L’instauration de la rétention de sûreté par la loi du 25 février 2008 destinée à retenir les criminels présentant de graves risques de récidive au-delà de leur peine a fait grand bruit. Et depuis, plus rien. Il faut dire qu’en raison de son caractère non rétroactif, la mesure ne s’appliquera qu’à des personnes condamnées à de longues peines à partir de 2008, soit au mieux en 2020. Spécialement conçu pour l’occasion, c’est le centre socio-médico-judiciaire de sûreté Fresnes, d’une capacité de dix places, qui doit accueillir ces personnes non libres, mais plus soumise au système carcéral. On pourrait croire ses couloirs vides, mais c’est ici qu’entre en jeu un deuxième dispositif relevé par Jean-marie Delarue dans son avis : depuis 2012, la législation prévoit qu’un condamné peut faire l’objet d’une surveillance judiciaire pendant la période correspondant à sa réduction de peine. Cette surveillance judiciaire peut elle-même être suivie d’une période surveillance de sûreté soumise au respect d’obligations qui, en cas de manquement, conduit tout droit en rétention de sûreté.
Bases juridiques « incertaines et hasardeuses »
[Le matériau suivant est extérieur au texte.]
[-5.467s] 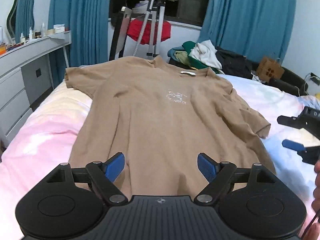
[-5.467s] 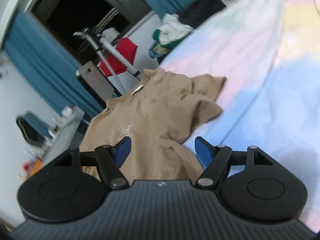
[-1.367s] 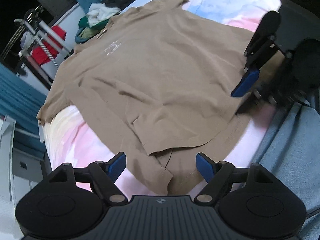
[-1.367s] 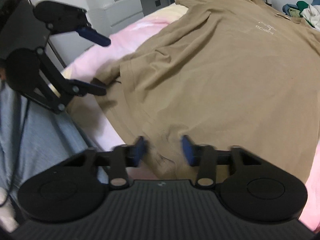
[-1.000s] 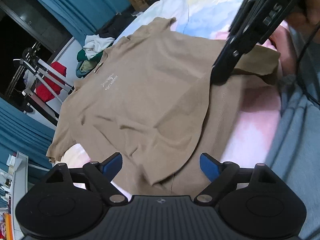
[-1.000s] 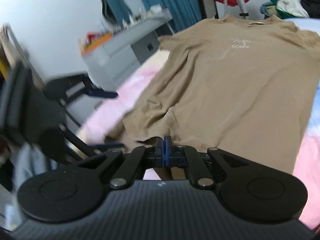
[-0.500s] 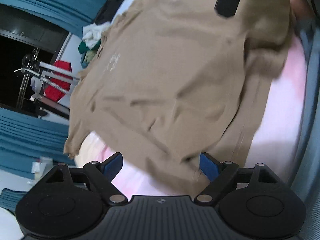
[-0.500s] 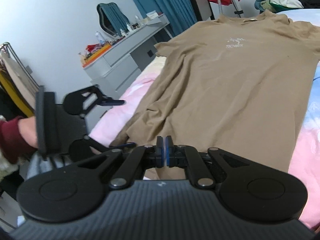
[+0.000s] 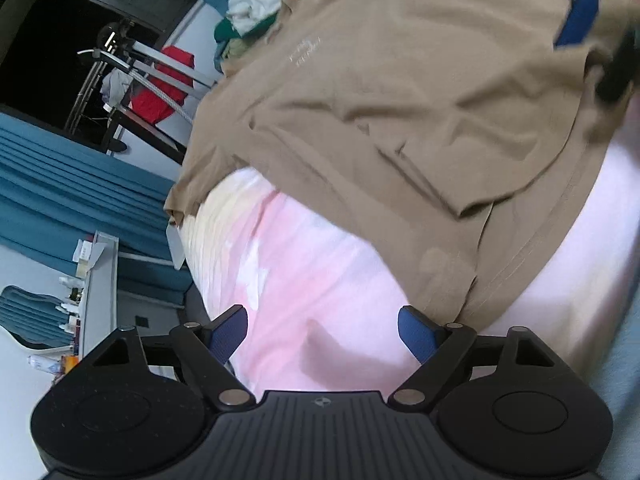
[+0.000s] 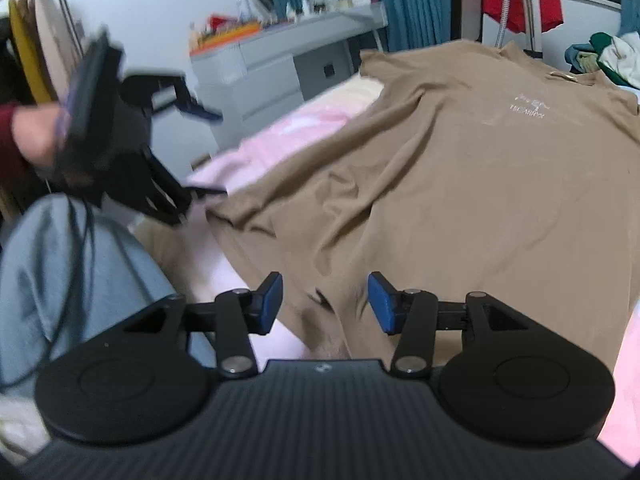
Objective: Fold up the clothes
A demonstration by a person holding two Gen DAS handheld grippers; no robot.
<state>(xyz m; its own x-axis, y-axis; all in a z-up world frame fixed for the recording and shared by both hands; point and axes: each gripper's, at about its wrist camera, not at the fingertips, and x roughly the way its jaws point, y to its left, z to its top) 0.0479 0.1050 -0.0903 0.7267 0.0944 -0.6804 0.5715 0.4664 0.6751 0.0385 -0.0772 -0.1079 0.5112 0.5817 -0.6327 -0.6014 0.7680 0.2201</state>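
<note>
A tan T-shirt (image 9: 400,92) lies spread on the pastel bedsheet (image 9: 320,280), chest print up, its near hem doubled over in a loose fold (image 10: 328,300). My right gripper (image 10: 324,302) hovers just over that fold. Its jaws are opening, and the blue pads (image 10: 380,304) stand apart without pressing the cloth. It also shows at the top right of the left wrist view as the right gripper (image 9: 596,48). My left gripper (image 9: 322,334) is open over bare pink sheet, left of the hem, with nothing between its fingers. The right wrist view shows this left gripper (image 10: 202,152) blurred beside the hem corner.
A grey dresser (image 10: 280,68) with clutter on top stands left of the bed. Blue curtains (image 9: 60,184), a drying rack with a red garment (image 9: 164,88) and a clothes pile (image 9: 244,12) lie beyond. A person's trouser leg (image 10: 60,272) and hand (image 10: 36,136) are at the bed's edge.
The right gripper's jaws, shut half a second ago, now stand apart over the hem fold. The left gripper has swung left, off the shirt and over the pink sheet.
</note>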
C’est ce qui explique que les équipes du contrôleur général on trouvé en octobre 2013 quatre personnes (arrivées au centre par vague de deux). « Nous avons cherché à savoir si ces personnes justifiaient d’une dangerosité impliquant un risque élevé de récidive. La réponse est non », a martelé Jean-Marie Delarue, qui enfonce le clou en rappelant qu’elles ont toutes été libérées avant trois mois. Pour le contrôleur général, ces deux processus distincts, risque de récidive et manquement à une obligation, aboutissant au même résultats, la rétention de sûreté, « l’institution n’a donc pas placé en rétention les gens forcément les plus dangereux ». Une position qui l’incite à suivre la Cour de Strasbourg, et à penser que les bases juridiques de la surveillance sont « incertaines et hasardeuses ».
« L’inactivité est la règle »
Les équipes du centre socio-médico-judiciaire de Fresnes auraient dû effectuer une prise en charge médicale, psychologique et sociale de ces personnes. Or, « si la prise en charge médicale et les locaux sont tout à fait convenables, nous avons découvert une grave lacune de prise en charge sociale, psychologiques et en matière d’activités proposées » s’indigne Jean-Marie Delarue. Selon l’avis, « l’inactivité des personnes retenues est la règle : rien n’est organisé pour leur occupation […], aucun projet éducatif, aucune activité professionnelle. » En clair tempête-t-il, « ces types s’ennuient comme des rats morts toute la journée. La rétention de sûreté est renouvelable chaque année, mais en l’absence de toute intervention efficace, les personnes n’évoluent pas et le centre socio-médico-judiciaire se transformerait en mouroir si ces presonnes n’en étaient pas sorties ! ».
Une question de statut
Si le faible nombre de personnes concernées peut justifier une faible mobilisation de professionnels, la réponse est aussi à chercher du côté du statut des personnes retenues. Ni détenues ni libres, l’accès aux thérapies de groupe organisées pour les auteurs d’infraction sexuelles à l’unité psychiatrique du centre pénitentiaire de Fresnes à été refusé par l’administration. Dès lors, livrées à elles-mêmes, difficile d’espérer une quelconque évolution des personnes retenues.
Avec le temps, de plus en plus de personnes seront concernées par la rétention de sûreté. Outre de sérieux doutes émis quant au bien-fondé de la rétention de sûreté appliquée aux personnes coupables de manquements aux obligations de la surveillance, c’est à une réelle clarification des statuts et à un « sérieux enrichissement » de la prise en charge que Jean-Marie Delarue appelle. Les ministère de la justice et de la santé, interpellés par le Contrôleur général mi-janvier n’ont pas encore livré leur réponse.